## Work task
For the data below, give again exactly the lines from the one containing "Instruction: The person" through the one containing "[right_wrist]", both ends included, and no others.

## Input for this task
________

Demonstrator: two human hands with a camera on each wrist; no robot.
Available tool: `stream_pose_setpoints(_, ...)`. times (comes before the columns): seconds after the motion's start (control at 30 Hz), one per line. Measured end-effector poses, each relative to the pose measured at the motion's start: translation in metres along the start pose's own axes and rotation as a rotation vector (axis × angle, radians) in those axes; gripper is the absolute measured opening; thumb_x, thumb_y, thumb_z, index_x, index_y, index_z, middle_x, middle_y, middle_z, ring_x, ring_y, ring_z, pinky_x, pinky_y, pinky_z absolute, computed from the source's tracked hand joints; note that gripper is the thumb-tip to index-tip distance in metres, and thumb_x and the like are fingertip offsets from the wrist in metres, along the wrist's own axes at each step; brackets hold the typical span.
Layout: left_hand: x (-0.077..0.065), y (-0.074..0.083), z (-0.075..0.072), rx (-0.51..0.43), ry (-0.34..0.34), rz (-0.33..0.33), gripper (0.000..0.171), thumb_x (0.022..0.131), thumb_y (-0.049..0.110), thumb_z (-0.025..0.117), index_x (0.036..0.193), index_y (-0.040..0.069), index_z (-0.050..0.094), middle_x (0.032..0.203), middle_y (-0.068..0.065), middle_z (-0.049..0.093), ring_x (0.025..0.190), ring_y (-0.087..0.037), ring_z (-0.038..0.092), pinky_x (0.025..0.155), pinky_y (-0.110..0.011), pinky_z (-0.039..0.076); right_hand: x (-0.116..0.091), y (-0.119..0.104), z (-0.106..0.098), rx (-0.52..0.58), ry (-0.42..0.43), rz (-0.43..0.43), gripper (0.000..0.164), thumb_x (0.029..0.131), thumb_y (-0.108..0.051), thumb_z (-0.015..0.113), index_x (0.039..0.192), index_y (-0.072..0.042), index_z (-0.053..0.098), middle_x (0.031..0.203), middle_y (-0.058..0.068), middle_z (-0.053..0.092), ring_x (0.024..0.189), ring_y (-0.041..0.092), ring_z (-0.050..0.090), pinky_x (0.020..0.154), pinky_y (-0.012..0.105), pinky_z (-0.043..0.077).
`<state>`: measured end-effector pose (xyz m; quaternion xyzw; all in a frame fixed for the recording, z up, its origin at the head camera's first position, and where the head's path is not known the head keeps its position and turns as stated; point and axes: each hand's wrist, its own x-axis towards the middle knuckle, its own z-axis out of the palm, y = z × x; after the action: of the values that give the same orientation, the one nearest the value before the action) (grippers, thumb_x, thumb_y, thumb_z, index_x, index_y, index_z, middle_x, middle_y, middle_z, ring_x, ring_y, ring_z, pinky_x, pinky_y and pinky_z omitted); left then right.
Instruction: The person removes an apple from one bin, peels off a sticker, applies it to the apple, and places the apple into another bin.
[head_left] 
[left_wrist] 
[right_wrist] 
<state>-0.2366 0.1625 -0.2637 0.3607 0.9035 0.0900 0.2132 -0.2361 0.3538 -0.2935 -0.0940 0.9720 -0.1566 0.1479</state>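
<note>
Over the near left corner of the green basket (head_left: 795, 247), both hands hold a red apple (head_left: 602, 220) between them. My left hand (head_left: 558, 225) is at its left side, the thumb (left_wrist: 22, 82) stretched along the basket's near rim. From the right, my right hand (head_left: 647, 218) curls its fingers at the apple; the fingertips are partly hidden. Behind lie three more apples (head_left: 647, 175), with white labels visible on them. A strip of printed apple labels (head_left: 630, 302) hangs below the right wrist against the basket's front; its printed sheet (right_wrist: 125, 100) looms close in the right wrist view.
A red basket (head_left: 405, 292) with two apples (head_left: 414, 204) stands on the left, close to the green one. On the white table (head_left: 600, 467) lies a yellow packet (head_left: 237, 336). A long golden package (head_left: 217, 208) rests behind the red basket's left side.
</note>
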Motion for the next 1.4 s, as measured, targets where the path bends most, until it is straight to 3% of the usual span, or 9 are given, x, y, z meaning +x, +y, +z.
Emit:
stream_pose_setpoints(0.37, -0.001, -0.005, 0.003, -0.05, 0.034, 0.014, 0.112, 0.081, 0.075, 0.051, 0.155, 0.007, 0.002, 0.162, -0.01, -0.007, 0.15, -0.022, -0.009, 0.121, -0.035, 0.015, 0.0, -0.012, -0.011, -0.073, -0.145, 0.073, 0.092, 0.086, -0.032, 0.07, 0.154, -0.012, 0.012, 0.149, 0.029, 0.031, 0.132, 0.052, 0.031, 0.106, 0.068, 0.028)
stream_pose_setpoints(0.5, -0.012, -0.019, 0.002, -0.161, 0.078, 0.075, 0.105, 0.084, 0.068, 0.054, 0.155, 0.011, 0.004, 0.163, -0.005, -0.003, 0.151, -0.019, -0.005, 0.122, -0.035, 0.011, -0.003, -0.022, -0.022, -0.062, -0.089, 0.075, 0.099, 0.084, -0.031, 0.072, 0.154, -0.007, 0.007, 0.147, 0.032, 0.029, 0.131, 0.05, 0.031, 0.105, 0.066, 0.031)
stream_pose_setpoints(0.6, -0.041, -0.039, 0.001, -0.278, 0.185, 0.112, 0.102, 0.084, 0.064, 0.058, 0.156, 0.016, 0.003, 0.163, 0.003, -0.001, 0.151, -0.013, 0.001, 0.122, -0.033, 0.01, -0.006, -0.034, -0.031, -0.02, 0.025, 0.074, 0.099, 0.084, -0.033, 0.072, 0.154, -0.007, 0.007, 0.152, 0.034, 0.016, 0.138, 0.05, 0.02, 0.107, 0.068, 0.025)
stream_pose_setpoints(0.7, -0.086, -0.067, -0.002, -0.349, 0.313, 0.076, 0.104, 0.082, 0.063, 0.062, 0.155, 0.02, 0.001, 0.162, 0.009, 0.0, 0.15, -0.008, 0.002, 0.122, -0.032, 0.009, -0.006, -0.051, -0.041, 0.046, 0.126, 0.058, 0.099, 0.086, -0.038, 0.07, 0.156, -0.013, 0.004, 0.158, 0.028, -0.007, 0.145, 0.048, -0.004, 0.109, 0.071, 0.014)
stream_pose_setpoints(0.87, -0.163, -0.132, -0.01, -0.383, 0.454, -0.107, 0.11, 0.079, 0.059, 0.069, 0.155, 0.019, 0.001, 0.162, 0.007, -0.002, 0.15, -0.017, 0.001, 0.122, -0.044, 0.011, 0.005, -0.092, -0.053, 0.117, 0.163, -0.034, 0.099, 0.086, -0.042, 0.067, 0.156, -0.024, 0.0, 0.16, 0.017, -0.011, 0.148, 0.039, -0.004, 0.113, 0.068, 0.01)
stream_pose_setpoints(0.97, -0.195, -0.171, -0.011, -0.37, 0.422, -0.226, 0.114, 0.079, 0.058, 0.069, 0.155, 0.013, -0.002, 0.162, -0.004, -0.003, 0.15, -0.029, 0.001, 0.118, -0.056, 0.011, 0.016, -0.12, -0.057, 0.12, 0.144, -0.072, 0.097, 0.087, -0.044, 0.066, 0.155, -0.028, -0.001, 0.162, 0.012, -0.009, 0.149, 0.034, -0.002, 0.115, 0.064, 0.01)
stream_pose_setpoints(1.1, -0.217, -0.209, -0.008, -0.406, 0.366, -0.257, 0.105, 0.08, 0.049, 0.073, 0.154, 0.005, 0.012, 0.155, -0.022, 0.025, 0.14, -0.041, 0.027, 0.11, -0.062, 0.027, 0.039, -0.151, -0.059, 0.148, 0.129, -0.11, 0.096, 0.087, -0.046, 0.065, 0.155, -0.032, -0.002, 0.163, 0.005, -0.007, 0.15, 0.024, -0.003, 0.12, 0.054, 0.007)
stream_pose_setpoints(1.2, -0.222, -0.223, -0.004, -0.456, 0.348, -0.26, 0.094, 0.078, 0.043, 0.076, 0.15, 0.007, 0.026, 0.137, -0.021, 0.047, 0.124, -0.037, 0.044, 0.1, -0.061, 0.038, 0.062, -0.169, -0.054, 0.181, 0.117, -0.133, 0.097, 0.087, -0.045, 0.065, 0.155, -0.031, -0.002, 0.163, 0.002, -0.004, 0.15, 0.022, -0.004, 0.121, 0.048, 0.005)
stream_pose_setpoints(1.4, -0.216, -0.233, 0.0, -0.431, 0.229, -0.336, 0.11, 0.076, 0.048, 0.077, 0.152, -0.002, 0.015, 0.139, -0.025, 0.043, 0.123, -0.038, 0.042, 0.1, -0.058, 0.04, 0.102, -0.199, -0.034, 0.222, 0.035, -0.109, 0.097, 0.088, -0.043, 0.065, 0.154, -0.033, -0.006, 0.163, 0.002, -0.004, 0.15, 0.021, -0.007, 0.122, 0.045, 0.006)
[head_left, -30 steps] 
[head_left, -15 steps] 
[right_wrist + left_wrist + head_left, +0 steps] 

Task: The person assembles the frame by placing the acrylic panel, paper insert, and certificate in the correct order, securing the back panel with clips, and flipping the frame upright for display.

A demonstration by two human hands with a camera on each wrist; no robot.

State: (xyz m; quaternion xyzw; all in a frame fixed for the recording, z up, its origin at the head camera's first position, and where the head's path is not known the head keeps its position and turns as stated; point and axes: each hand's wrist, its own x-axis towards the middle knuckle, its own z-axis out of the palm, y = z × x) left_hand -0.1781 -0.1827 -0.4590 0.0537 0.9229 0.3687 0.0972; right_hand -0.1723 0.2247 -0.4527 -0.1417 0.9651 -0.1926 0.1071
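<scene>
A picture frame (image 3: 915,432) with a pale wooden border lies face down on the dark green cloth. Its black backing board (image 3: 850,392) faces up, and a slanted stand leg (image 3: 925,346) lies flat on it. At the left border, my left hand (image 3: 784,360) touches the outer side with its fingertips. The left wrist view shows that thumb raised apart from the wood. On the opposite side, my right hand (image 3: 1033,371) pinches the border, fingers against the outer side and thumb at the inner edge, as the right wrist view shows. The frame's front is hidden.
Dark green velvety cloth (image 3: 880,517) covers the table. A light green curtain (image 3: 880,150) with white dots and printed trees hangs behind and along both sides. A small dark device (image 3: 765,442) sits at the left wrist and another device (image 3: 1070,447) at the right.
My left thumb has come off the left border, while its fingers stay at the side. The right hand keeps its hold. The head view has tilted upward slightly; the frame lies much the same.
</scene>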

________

## Output of the task
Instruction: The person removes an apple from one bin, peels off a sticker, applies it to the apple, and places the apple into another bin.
[head_left] 
[left_wrist] 
[right_wrist] 

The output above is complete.